Intermediate leaves.—The ivy (Fig. 27) and sycamore (Fig. 33) have leaves which seem intermediate between truly simple and truly compound leaves. From the arrangement of the veins it is seen that they approach the horse chestnut type more than that of the rose. On the other hand, if the deep indentations of the oak leaf (Fig. 113) were carried to the midrib, the simple leaf would be divided into leaflets arranged, somewhat like those of the rose or ash leaf, along the sides of the midrib.

Fig. 27.—Ivy. (×¹⁄₁₀)

Fig. 28.—Compound leaf of Pea. Fl, flower-stalk; Sp, stipules; T, tendrils. (×½)

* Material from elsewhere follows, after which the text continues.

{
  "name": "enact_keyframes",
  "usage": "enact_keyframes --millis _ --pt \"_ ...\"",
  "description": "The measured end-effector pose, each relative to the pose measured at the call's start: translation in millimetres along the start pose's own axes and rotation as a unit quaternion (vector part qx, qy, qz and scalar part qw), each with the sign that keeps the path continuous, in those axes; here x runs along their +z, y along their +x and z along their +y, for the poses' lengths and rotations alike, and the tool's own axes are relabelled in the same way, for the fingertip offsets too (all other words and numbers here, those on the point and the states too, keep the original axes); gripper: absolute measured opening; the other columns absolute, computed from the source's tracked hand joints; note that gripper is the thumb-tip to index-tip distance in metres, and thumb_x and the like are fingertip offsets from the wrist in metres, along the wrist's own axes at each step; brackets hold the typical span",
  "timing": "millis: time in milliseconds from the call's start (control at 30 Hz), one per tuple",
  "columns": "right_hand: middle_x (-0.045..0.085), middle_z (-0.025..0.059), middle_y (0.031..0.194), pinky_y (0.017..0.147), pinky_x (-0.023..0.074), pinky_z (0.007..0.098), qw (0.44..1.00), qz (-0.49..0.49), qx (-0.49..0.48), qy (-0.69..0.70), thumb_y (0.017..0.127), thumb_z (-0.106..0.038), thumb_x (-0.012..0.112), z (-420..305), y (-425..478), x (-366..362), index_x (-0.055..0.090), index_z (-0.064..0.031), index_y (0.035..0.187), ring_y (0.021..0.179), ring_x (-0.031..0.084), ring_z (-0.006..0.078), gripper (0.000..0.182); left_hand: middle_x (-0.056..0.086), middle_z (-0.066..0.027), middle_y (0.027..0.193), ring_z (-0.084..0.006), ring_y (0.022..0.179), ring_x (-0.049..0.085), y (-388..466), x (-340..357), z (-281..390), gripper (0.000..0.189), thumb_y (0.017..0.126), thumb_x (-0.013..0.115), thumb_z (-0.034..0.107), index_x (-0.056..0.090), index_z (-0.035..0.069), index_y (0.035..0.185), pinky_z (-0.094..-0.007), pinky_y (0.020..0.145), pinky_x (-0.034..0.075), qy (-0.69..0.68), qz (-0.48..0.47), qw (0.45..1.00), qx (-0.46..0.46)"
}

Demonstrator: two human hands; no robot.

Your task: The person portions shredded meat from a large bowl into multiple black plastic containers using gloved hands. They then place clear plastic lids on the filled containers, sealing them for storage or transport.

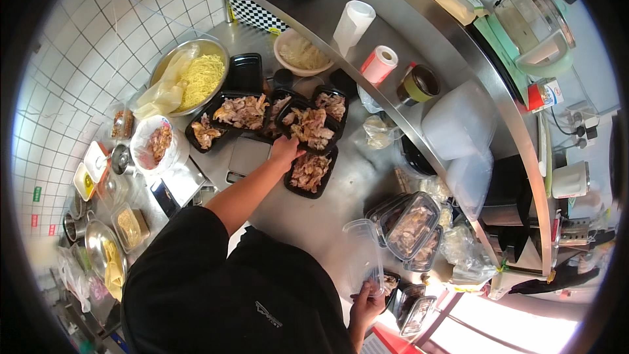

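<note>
My left hand (287,152) grips the near edge of a black plastic container of cooked meat pieces (312,130), which overlaps neighbouring containers. Just below it, another black container of meat (309,173) rests on the steel counter. More black containers of meat stand to the left, one (242,111) raised on others. At the lower right my right hand (367,301) holds a clear plastic lid (363,250) by its near end, its thumb on the lid. Beyond that lid are lidded containers of meat (413,226), stacked and overlapping. A flat square device like a scale (249,154) lies left of my left hand.
A steel bowl of yellow noodles (204,78) stands at the back left, near a lined white tub of meat (159,145). A steel shelf (304,29) overhangs the counter at the right, holding paper rolls and stacked clear containers (459,118). Plastic bags (464,246) lie beneath it.
</note>
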State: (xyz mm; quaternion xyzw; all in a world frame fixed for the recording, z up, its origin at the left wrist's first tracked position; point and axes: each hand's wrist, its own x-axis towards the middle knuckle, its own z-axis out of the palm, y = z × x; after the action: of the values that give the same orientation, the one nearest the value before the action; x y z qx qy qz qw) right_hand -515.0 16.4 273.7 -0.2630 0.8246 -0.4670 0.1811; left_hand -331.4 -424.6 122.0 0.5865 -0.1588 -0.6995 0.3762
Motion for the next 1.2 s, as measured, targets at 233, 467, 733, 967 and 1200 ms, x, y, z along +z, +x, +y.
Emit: enact_keyframes --millis 233,467,733,967,1200 --pt "0.062 0.0088 0.072 0.05 0.0511 0.0305 0.985 -0.01 -0.154 -0.079 0.097 -0.013 0.064 -6.1 26.9 -1.6 0.068 0.004 0.103 0.052 0.063 0.0167 0.019 0.068 -0.0109 0.105 -0.0253 0.086 0.071 -139.8 -57.1 -42.8 0.02 0.099 0.053 0.012 0.058 0.001 0.115 -0.0394 0.075 0.064 0.031 -0.08 0.996 0.017" --pt "0.067 0.0158 0.099 0.06 0.0559 0.0348 0.967 -0.046 -0.241 -0.069 0.092 -0.001 0.063 -11.0 57.1 19.5 0.069 0.003 0.113 0.069 0.068 0.0236 0.022 0.068 -0.0136 0.105 -0.0272 0.086 0.072 -195.9 -72.5 -138.4 0.021 0.097 0.055 0.009 0.059 -0.003 0.114 -0.0402 0.068 0.065 0.108 -0.116 0.986 -0.048" --pt "0.065 0.0082 0.108 0.068 0.0574 0.0382 0.918 -0.108 -0.316 -0.215 0.079 -0.002 0.067 54.8 58.1 50.4 0.071 -0.0134 0.122 0.081 0.068 0.0279 0.044 0.067 -0.0165 0.101 -0.0294 0.083 0.073 -181.2 -97.4 -228.1 0.022 0.095 0.061 0.011 0.058 -0.007 0.109 -0.0388 0.068 0.065 0.265 -0.153 0.95 -0.065" --pt "0.062 0.0043 0.109 0.068 0.0588 0.0382 0.852 -0.131 -0.418 -0.288 0.084 -0.023 0.075 107.6 40.6 65.2 0.069 -0.0196 0.126 0.083 0.066 0.0249 0.042 0.063 -0.0157 0.113 -0.0276 0.09 0.071 -177.8 -102.4 -226.4 0.042 0.104 0.056 0.037 0.055 0.0 0.124 -0.0388 0.071 0.063 0.168 -0.146 0.967 -0.12" --pt "0.059 0.0011 0.118 0.072 0.0587 0.039 0.832 -0.194 -0.427 -0.297 0.082 -0.024 0.075 110.2 26.7 59.5 0.064 -0.0271 0.132 0.1 0.063 0.0262 0.051 0.062 -0.011 0.132 -0.0207 0.088 0.07 -159.9 -94.3 -185.0 0.051 0.105 0.053 0.042 0.049 0.012 0.146 -0.0387 0.071 0.063 0.205 -0.135 0.967 0.066"
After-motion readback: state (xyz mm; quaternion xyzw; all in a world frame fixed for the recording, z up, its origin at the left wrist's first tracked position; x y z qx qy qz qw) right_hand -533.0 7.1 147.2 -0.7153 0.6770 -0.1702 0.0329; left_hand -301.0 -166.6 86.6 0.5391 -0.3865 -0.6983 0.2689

Stipules.—At the bases of many leaf stalks, close to the stem, are leaf-like outgrowths called stipules. They are well seen in the rose (Fig. 25) and pea (Fig. 28). Some leaves have a sheath at the bottom of the stalk, partially enclosing the stem.

Tendrils.—The pea also affords an interesting case of leaflets being modified to do special work. Here the upper leaflets seem to have remained undeveloped except for their main veins, and these have acquired a remarkable power of twining round suitable objects and so supporting the stem. Many other plants have tendrils, but these are not always modified leaflets.